Although CIR did not call off the Elmhurst strike, it has limited it to five days. Moreover, the union has designated the action an unfair labor practices strike, which legally cannot be linked to any of the broader issues at stake in a contract struggle, such as wages. This benefits hospital management and weakens the Elmhurst residents’ position, especially in terms of broadening their struggle to other residents and health care workers. The decision to call off the strike of residents at Jamaica and Flushing hospitals, and to limit the Elmhurst strike, makes clear that the CIR leadership will not wage a genuine fight on behalf of its members. 

In the health care industry and all other sectors, the trade unions enforce the interests of the corporations at the expense of their own members. The unions also have integrated themselves into the Democratic Party, which has overseen the end of all mitigation measures to fight the pandemic and is now colluding with Republicans in Congress to slash social spending by billions of dollars. This money is to be funneled into NATO’s proxy war against Russia in Ukraine, which has resulted in an estimated 354,000 casualties to date. 

The residents at Elmhurst are showing their determination to fight as part of an upsurge of health care workers' struggles across the world.

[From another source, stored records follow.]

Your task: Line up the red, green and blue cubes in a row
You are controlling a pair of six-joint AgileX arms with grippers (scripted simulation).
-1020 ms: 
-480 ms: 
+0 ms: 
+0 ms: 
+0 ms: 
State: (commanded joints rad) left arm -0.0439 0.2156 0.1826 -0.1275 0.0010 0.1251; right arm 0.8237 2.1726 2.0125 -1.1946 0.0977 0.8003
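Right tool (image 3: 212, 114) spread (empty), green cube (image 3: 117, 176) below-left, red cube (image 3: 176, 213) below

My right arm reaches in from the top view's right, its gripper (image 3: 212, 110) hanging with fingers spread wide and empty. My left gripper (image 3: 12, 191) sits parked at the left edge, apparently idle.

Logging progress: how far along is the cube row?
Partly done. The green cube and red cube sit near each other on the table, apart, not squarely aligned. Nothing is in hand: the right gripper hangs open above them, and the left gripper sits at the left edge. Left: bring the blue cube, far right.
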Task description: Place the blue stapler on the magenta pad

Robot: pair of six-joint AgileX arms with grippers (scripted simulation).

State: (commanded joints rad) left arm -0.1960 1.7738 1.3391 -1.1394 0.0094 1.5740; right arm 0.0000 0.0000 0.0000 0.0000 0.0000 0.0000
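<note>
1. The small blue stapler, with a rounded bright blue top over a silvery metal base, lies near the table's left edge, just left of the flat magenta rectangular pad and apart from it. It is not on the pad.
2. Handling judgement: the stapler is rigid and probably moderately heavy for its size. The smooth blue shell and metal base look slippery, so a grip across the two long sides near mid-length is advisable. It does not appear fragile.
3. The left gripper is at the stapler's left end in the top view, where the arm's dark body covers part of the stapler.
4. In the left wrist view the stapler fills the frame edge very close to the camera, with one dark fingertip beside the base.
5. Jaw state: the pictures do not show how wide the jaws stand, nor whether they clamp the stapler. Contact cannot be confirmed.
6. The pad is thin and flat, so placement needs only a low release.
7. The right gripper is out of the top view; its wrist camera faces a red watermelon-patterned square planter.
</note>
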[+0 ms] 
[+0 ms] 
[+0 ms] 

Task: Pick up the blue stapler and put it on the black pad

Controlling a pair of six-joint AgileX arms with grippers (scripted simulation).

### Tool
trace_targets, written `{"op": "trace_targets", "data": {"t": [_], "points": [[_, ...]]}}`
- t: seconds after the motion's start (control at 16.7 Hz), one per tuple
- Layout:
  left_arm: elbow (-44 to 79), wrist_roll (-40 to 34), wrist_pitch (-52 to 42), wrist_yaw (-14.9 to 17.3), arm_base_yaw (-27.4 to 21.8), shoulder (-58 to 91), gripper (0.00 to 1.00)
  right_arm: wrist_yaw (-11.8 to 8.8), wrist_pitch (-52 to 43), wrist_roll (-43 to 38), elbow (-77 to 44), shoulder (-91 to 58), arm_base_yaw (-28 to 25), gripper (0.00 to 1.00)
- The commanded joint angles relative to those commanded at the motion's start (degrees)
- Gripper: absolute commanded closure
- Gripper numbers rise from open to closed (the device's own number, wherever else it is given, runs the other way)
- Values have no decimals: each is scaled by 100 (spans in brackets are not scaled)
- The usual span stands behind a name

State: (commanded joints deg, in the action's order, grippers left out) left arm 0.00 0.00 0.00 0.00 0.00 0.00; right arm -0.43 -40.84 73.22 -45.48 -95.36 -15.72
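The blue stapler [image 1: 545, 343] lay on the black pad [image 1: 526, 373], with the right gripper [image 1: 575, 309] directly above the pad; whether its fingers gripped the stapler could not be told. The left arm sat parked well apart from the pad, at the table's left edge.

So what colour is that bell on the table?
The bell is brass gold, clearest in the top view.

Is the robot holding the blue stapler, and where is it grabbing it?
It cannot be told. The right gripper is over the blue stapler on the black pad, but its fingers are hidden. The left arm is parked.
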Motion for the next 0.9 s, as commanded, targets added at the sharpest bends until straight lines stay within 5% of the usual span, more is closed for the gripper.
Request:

To succeed, the Elmhurst residents must seize the initiative from CIR and form a rank-and-file committee to wage a fight in earnest. This committee must reach out to other workers at Elmhurst and at all hospitals in New York and beyond. The fight for better pay and better patient care is inseparable from the fight against for-profit medicine, which must be replaced with a socialist system that recognizes health care as a human right.